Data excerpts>
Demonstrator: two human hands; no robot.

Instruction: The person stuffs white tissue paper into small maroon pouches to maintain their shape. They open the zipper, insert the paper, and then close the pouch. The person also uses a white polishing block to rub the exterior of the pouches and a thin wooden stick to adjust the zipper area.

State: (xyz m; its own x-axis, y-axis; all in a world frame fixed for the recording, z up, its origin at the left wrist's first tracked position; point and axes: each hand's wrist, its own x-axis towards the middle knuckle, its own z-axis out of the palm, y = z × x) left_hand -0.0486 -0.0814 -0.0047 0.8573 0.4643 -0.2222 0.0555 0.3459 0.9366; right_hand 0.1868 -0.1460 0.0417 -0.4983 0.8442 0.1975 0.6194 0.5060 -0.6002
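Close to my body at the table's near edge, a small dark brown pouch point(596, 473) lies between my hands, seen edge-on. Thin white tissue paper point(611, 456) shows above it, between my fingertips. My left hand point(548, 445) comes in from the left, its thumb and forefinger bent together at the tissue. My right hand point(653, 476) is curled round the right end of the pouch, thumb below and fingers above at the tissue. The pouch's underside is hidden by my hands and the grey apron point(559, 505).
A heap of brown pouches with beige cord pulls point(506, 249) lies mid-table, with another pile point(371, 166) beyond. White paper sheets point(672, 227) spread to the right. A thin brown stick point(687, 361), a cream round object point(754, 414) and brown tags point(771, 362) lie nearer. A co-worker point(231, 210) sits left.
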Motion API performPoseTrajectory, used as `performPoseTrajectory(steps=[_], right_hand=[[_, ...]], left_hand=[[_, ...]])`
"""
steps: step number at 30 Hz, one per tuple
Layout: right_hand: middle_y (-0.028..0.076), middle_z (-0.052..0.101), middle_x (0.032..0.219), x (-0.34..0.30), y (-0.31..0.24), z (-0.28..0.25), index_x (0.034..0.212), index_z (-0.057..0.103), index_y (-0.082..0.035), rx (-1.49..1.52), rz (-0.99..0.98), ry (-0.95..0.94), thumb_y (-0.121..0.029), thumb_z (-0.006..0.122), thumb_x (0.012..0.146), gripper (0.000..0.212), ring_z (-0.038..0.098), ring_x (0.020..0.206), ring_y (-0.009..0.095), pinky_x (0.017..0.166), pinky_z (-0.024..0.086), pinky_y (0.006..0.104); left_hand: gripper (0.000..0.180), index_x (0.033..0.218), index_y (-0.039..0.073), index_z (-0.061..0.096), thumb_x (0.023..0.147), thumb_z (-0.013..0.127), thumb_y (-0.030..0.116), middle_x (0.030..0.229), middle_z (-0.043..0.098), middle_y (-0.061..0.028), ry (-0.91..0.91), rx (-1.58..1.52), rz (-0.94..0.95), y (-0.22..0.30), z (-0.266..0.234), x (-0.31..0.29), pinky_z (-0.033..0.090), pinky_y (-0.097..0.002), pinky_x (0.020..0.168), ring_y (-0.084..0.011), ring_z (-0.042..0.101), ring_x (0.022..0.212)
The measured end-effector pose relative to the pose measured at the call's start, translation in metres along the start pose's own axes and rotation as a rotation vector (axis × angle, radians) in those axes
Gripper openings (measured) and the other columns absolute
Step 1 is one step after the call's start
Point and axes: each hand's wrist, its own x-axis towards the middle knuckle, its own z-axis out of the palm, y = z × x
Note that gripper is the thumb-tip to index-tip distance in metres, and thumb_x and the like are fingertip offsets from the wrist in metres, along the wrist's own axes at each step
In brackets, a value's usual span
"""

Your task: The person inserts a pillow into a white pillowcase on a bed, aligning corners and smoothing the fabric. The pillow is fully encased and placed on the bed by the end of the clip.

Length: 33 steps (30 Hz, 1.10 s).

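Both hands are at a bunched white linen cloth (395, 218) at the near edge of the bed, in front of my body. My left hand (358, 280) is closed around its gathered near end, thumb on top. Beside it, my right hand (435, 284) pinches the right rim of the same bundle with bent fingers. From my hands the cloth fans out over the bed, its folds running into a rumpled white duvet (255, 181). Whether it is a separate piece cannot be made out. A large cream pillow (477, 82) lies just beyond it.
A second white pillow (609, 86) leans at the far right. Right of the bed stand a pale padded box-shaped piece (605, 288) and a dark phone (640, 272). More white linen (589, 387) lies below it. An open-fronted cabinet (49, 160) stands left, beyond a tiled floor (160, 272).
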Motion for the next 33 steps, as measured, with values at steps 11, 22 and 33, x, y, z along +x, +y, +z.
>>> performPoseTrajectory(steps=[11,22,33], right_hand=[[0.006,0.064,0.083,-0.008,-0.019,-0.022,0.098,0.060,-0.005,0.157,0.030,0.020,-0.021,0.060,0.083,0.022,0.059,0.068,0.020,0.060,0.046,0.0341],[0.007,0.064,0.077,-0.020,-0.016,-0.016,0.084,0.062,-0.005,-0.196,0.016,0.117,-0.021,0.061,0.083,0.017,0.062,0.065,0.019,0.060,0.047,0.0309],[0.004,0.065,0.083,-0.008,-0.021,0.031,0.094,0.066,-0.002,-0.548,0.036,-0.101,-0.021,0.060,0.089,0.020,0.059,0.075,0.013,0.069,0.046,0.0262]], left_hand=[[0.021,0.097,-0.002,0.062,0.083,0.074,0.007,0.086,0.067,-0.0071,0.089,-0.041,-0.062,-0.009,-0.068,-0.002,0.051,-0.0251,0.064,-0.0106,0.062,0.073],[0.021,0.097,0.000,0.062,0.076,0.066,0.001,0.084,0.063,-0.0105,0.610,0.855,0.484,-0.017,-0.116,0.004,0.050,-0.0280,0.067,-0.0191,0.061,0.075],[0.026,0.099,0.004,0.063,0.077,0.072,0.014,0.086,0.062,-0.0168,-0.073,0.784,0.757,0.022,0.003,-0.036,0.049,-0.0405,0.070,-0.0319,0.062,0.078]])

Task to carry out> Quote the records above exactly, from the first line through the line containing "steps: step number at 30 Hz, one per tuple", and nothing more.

Your solution>
Demonstrator: two human hands; no robot.

Instruction: The person stuffs white tissue paper into small maroon pouches to maintain their shape. They open the zipper, insert the paper, and then close the pouch. The person also uses a white polishing block to rub the exterior of the pouches and a thin wooden stick to adjust the zipper area.

State: (xyz m; its own x-axis, y-axis; all in a world frame fixed for the recording, z up, its origin at the left wrist's first tracked position; point and axes: each hand's wrist, its own x-axis towards the middle knuckle, its own z-axis out of the palm, y = z × x) left_hand -0.0486 -0.0814 -0.0047 0.8573 0.4643 -0.2222 0.0555 0.3459 0.9366; right_hand 0.1868 -0.1460 0.0417 -0.4983 0.8442 0.1975 0.6194 0.5060 -0.6002
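Close to my body at the table's near edge, a small dark brown pouch point(596, 473) lies between my hands, seen edge-on. Thin white tissue paper point(611, 456) shows above it, between my fingertips. My left hand point(548, 445) comes in from the left, its thumb and forefinger bent together at the tissue. My right hand point(653, 476) is curled round the right end of the pouch, thumb below and fingers above at the tissue. The pouch's underside is hidden by my hands and the grey apron point(559, 505).
A heap of brown pouches with beige cord pulls point(506, 249) lies mid-table, with another pile point(371, 166) beyond. White paper sheets point(672, 227) spread to the right. A thin brown stick point(687, 361), a cream round object point(754, 414) and brown tags point(771, 362) lie nearer. A co-worker point(231, 210) sits left.
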Motion API performPoseTrajectory, used as `performPoseTrajectory(steps=[_], right_hand=[[_, ...]], left_hand=[[_, ...]])`
"""
steps: step number at 30 Hz, one per tuple

The exercise is complete with this answer.